Images are not wanted; transcribe the rest of the listing exactly.
═══ Available data ═══
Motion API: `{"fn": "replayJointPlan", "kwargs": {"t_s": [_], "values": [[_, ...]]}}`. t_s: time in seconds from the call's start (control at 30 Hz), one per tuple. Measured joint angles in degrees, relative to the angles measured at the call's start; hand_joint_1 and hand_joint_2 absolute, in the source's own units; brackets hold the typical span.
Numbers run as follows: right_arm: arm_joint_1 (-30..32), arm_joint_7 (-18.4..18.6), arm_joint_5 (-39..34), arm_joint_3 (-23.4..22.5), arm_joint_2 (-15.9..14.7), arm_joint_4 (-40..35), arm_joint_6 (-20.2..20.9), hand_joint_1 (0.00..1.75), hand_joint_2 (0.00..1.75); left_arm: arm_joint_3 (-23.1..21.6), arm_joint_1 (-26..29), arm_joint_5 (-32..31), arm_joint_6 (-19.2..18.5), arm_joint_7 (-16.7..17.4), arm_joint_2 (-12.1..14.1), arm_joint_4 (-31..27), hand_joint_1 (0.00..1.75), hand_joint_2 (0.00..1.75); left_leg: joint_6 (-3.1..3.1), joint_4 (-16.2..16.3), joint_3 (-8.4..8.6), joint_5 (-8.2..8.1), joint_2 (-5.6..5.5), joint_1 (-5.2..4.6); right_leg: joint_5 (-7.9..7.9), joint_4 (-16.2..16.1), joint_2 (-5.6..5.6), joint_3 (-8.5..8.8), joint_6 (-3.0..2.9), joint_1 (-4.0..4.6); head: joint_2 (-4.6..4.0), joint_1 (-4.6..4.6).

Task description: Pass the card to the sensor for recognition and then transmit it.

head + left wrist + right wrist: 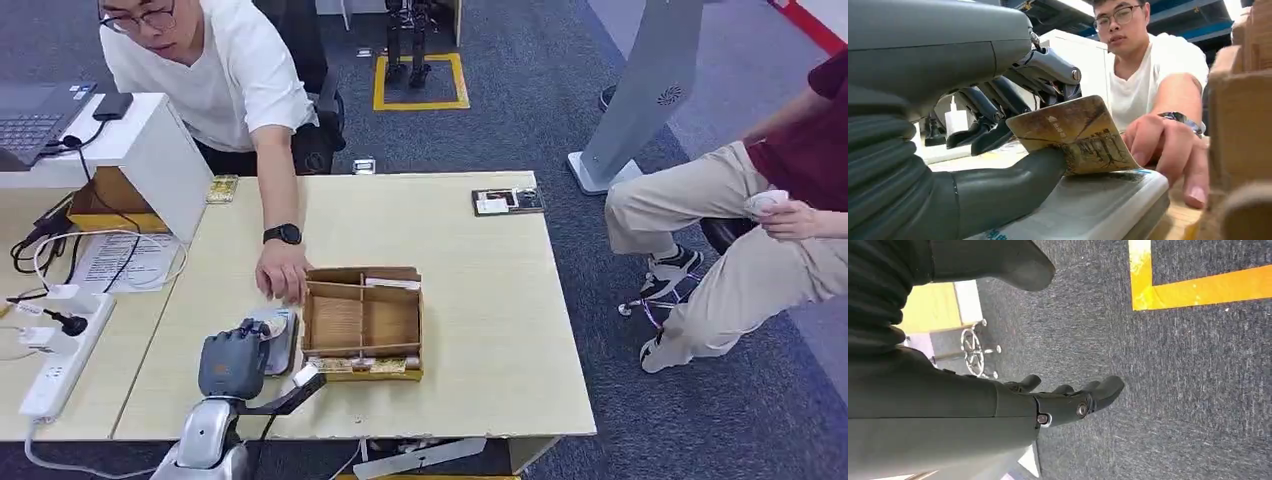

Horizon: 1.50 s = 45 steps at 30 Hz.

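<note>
**Card pinched over the sensor**

Card [1075,135] sits in the left hand [233,363], pinched between the thick grey thumb under it and the darker fingers [998,107] above. It is tan and brown, printed with a dark sketch-like drawing and a small line of pale characters, and its near corner looks slightly bowed. It is held tilted, just above the sensor [1098,205], a flat pale slab with rounded edges and blue print on its face; whether card and sensor touch cannot be told.

The sensor lies on the bench [480,300], just left of the cardboard tray [362,322], which has dividers and a few flat items at its front edge. A person's hand [282,272] with a black watch rests on the bench just behind the sensor, fingertips near the tray's back corner. A small dark holder [508,200] lies at the bench's far edge, well away from the tray. A second person sits right of the bench.

The right hand [1068,402] hangs over dark carpet near yellow floor tape, its fingers loosely extended and apart, holding nothing.
</note>
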Motion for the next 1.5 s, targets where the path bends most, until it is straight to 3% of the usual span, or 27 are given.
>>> {"fn": "replayJointPlan", "kwargs": {"t_s": [0.1,0.27,0.33,0.37,0.43,0.47,0.53,0.63,0.9,1.2,1.37,1.5], "values": [[0.0,0.0,0.2,0.0,0.0,0.0,0.0,0.00,1.75,-0.1,0.0,1.0,0.0,-1.4,0.0,0.3,1.75,1.75,-0.04,0.0,0.21,0.05,0.01,0.00,0.01,0.1,0.00,0.18,-0.01,0.00,0.00,0.00],[0.2,0.0,0.2,0.0,0.0,0.0,-0.3,0.00,1.75,3.4,4.8,1.9,0.2,-7.3,-1.5,-9.1,1.75,1.75,-0.03,0.0,-0.10,0.23,0.10,0.01,0.13,0.1,0.08,-0.24,-0.14,0.01,0.00,0.00],[0.2,0.0,0.1,-0.1,0.0,0.0,-0.4,0.00,1.75,6.3,5.8,4.1,0.2,-15.4,-3.8,-14.0,1.75,1.75,-0.03,0.0,-0.30,0.26,0.08,0.01,0.18,0.1,0.07,-0.45,-0.12,0.01,0.00,-0.02],[0.3,0.0,0.2,-0.1,0.0,0.0,-0.5,0.00,1.75,9.1,6.1,6.1,0.2,-21.9,-5.5,-16.7,1.75,1.75,-0.01,0.0,-0.44,0.27,0.08,0.01,0.22,0.1,0.07,-0.57,-0.09,0.01,0.00,-0.02],[0.3,0.0,0.3,-0.1,0.0,0.0,-0.8,0.00,1.75,18.6,5.5,11.2,0.2,-35.3,-11.6,-22.3,1.75,1.75,0.00,0.1,-0.64,0.30,0.08,0.01,0.28,0.1,0.07,-0.73,-0.01,0.01,0.00,0.09],[0.3,0.0,0.4,-0.1,0.0,0.0,-0.9,0.00,1.75,21.6,5.0,12.7,0.2,-38.5,-13.5,-23.9,1.75,1.75,0.00,0.1,-0.63,0.29,0.12,0.00,0.30,0.1,0.13,-0.75,-0.03,0.00,0.00,0.20],[0.3,0.0,0.9,-0.1,0.1,0.0,-0.9,0.00,1.75,26.0,4.3,12.4,0.1,-38.8,-16.2,-26.6,1.75,1.75,0.02,0.1,-0.62,0.26,0.35,-0.02,0.32,0.1,0.40,-0.86,-0.02,-0.01,0.00,0.13],[0.3,0.1,1.1,-0.1,0.1,0.0,-0.9,0.00,1.75,27.6,3.6,11.8,0.0,-38.5,-17.9,-29.4,1.75,1.75,0.03,0.1,-0.80,0.26,0.17,0.00,0.31,0.1,0.22,-0.98,-0.01,0.00,0.00,0.07],[0.2,0.5,1.3,-0.1,0.3,0.1,-0.9,0.00,1.75,29.5,3.7,14.6,0.0,-39.0,-18.3,-33.1,1.75,1.75,0.01,0.1,-0.90,0.27,0.23,0.02,0.31,0.1,0.30,-1.12,-0.02,0.01,0.00,0.00],[0.1,0.5,1.6,-0.1,0.5,0.1,-0.9,0.00,1.75,29.6,3.7,12.7,0.0,-37.2,-18.3,-34.6,1.75,1.75,0.02,0.1,-0.93,0.27,0.23,0.00,0.31,0.1,0.30,-1.13,-0.01,0.00,0.00,0.00],[0.0,0.7,2.2,-0.1,0.6,0.1,-0.6,0.00,1.75,29.8,2.5,7.7,0.0,-33.3,-18.3,-34.4,1.75,1.75,0.02,0.1,-0.95,0.27,0.22,0.00,0.31,0.1,0.29,-1.16,-0.01,0.00,0.00,0.00],[-0.2,1.1,2.9,0.0,0.6,0.1,-0.2,0.00,1.75,29.6,-0.5,3.9,-0.2,-22.6,-18.0,-31.3,1.75,1.75,0.01,0.1,-0.94,0.28,0.21,0.01,0.32,0.1,0.28,-1.16,-0.01,0.00,0.00,-0.02]]}}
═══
## Response to this task
Motion API: `{"fn": "replayJointPlan", "kwargs": {"t_s": [_], "values": [[_, ...]]}}`. t_s: time in seconds from the call's start (control at 30 Hz), one per tuple. Measured joint angles in degrees, relative to the angles measured at the call's start; hand_joint_1 and hand_joint_2 absolute, in the source's own units; brackets hold the typical span.
Numbers run as follows: right_arm: arm_joint_1 (-30..32), arm_joint_7 (-18.4..18.6), arm_joint_5 (-39..34), arm_joint_3 (-23.4..22.5), arm_joint_2 (-15.9..14.7), arm_joint_4 (-40..35), arm_joint_6 (-20.2..20.9), hand_joint_1 (0.00..1.75), hand_joint_2 (0.00..1.75); left_arm: arm_joint_3 (-23.1..21.6), arm_joint_1 (-26..29), arm_joint_5 (-32..31), arm_joint_6 (-19.2..18.5), arm_joint_7 (-16.7..17.4), arm_joint_2 (-12.1..14.1), arm_joint_4 (-31..27), hand_joint_1 (0.00..1.75), hand_joint_2 (0.00..1.75); left_leg: joint_6 (-3.1..3.1), joint_4 (-16.2..16.3), joint_3 (-8.4..8.6), joint_5 (-8.2..8.1), joint_2 (-5.6..5.5), joint_1 (-5.2..4.6); right_leg: joint_5 (-7.9..7.9), joint_4 (-16.2..16.1), joint_2 (-5.6..5.6), joint_3 (-8.5..8.8), joint_6 (-3.0..2.9), joint_1 (-4.0..4.6); head: joint_2 (-4.6..4.0), joint_1 (-4.6..4.6).

Task description: Pass the card to the sensor for recognition and then transmit it.

head + left wrist + right wrist: 

Horizon: 1.50 s = 45 steps at 30 Hz.

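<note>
**Card pinched over the sensor**

Card [1075,135] sits in the left hand [233,363], pinched between the thick grey thumb under it and the darker fingers [998,107] above. It is tan and brown, printed with a dark sketch-like drawing and a small line of pale characters, and its near corner looks slightly bowed. It is held tilted, just above the sensor [1098,205], a flat pale slab with rounded edges and blue print on its face; whether card and sensor touch cannot be told.

The sensor lies on the bench [480,300], just left of the cardboard tray [362,322], which has dividers and a few flat items at its front edge. A person's hand [282,272] with a black watch rests on the bench just behind the sensor, fingertips near the tray's back corner. A small dark holder [508,200] lies at the bench's far edge, well away from the tray. A second person sits right of the bench.

The right hand [1068,402] hangs over dark carpet near yellow floor tape, its fingers loosely extended and apart, holding nothing.
</note>
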Motion for the next 1.5 s, targets where the path bends most, until it is straight to 3% of the usual span, or 27 are given.
>>> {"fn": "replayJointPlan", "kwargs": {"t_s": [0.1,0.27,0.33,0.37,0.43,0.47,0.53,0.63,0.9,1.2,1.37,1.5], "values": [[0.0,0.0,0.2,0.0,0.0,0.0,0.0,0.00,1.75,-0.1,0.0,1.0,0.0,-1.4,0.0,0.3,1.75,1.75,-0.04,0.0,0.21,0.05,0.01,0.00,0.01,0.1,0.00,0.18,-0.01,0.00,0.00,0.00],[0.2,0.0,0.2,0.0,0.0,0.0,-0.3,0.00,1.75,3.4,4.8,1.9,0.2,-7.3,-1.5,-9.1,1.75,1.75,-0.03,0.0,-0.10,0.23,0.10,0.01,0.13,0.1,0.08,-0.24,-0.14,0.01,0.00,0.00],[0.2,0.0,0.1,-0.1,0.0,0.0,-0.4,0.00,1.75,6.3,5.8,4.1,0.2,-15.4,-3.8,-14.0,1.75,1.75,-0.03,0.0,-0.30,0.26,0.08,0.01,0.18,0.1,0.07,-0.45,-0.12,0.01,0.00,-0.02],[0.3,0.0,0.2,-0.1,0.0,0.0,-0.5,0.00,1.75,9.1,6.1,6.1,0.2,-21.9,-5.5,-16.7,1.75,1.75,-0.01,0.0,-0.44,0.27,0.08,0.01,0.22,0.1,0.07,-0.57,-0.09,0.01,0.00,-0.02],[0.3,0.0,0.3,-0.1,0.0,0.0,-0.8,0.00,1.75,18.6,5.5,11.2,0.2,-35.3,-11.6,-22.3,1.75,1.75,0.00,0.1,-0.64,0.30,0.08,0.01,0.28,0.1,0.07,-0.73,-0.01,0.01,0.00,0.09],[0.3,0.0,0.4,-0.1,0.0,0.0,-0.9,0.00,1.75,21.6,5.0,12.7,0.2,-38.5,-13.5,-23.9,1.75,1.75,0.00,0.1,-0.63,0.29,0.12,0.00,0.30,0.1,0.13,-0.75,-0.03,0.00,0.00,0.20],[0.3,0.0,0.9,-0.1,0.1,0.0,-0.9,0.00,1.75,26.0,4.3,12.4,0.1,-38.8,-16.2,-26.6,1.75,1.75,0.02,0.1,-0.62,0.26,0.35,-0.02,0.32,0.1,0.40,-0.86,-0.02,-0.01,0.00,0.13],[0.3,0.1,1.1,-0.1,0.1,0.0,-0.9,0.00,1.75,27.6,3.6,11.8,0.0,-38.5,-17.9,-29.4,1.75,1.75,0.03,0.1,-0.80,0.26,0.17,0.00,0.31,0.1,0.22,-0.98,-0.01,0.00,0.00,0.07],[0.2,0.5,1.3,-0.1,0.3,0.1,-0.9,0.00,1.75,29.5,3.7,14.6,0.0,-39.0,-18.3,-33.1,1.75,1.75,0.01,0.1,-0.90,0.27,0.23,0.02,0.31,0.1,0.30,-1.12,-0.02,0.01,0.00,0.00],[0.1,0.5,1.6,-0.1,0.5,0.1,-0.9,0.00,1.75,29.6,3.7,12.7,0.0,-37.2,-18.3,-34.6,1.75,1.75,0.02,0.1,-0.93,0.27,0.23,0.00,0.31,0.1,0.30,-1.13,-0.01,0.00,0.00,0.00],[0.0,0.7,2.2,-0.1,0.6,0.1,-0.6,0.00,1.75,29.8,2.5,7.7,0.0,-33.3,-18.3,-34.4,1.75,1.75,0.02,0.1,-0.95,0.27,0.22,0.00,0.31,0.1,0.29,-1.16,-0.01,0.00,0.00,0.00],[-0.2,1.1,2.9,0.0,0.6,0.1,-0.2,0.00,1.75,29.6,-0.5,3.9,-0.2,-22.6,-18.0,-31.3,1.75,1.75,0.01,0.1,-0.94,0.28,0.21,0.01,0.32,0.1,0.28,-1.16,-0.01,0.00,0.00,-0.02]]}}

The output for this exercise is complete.